WORK TO BE COMPLETED ::
Your answer should be the lines below from the one holding "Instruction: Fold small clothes" through the one holding "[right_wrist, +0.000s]", copied exactly and with nothing else.

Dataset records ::
____

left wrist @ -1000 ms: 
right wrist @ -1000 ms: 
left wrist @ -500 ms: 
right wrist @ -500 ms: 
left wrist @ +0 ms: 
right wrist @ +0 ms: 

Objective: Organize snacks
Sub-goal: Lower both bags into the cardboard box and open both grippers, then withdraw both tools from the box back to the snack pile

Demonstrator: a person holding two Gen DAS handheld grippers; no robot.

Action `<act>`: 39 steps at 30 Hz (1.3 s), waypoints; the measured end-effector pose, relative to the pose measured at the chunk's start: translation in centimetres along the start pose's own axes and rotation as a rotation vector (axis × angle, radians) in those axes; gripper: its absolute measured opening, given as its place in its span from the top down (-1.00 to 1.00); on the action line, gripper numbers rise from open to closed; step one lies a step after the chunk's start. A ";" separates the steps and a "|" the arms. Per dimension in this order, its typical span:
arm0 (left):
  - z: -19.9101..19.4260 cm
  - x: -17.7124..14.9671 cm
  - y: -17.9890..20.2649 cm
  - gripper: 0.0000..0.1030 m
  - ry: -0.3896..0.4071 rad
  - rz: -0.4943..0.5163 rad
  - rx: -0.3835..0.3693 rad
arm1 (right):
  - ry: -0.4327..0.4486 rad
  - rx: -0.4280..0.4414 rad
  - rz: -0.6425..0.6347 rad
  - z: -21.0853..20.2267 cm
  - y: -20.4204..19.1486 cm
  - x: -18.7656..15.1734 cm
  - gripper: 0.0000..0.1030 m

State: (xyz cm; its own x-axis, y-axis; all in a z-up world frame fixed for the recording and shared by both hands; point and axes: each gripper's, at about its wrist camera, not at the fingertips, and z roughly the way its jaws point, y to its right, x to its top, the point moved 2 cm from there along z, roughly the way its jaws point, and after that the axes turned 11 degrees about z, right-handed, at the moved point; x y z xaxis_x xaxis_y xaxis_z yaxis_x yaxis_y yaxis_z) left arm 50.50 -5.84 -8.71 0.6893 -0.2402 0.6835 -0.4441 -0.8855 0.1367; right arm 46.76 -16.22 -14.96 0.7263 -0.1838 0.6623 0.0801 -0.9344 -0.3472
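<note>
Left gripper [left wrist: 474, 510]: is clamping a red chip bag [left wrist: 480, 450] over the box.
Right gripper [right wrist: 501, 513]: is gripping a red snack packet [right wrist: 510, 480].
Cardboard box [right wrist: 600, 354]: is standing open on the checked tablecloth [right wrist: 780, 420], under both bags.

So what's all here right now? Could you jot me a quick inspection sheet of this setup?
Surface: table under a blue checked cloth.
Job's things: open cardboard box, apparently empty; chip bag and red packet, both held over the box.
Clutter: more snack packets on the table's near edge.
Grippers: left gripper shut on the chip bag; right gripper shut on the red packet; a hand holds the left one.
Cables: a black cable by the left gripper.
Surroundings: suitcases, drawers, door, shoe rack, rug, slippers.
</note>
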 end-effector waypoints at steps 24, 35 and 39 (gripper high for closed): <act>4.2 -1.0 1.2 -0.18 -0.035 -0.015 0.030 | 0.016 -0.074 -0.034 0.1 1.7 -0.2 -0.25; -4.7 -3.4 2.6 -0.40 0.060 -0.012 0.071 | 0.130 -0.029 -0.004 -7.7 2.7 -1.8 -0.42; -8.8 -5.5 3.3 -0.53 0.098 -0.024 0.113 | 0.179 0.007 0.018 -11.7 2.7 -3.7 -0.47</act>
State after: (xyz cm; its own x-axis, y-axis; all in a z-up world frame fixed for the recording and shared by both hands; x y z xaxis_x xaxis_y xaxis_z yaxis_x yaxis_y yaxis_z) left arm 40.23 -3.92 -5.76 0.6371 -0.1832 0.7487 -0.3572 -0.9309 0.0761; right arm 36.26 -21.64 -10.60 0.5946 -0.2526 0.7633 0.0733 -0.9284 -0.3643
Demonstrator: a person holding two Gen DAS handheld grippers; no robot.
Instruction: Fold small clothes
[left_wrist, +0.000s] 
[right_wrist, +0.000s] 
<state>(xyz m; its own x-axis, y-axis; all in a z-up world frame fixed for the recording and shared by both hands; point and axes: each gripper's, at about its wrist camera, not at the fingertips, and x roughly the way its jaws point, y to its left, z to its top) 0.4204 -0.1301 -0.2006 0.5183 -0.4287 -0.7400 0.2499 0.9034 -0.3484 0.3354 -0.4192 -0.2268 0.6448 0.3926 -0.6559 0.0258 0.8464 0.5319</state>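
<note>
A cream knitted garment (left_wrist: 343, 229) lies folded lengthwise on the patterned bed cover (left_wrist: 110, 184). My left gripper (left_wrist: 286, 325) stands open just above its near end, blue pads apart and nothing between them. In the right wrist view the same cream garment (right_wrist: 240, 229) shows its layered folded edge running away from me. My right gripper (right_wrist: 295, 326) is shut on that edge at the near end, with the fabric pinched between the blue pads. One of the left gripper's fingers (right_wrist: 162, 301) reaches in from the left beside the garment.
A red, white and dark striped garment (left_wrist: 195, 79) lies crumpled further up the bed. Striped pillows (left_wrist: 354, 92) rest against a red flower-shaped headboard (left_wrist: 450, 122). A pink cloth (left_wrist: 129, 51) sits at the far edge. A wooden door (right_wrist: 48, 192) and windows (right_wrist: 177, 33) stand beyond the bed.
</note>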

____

SOLUTION TO THE PROBLEM ::
Instruction: Fold small clothes
[left_wrist, +0.000s] 
[right_wrist, +0.000s] 

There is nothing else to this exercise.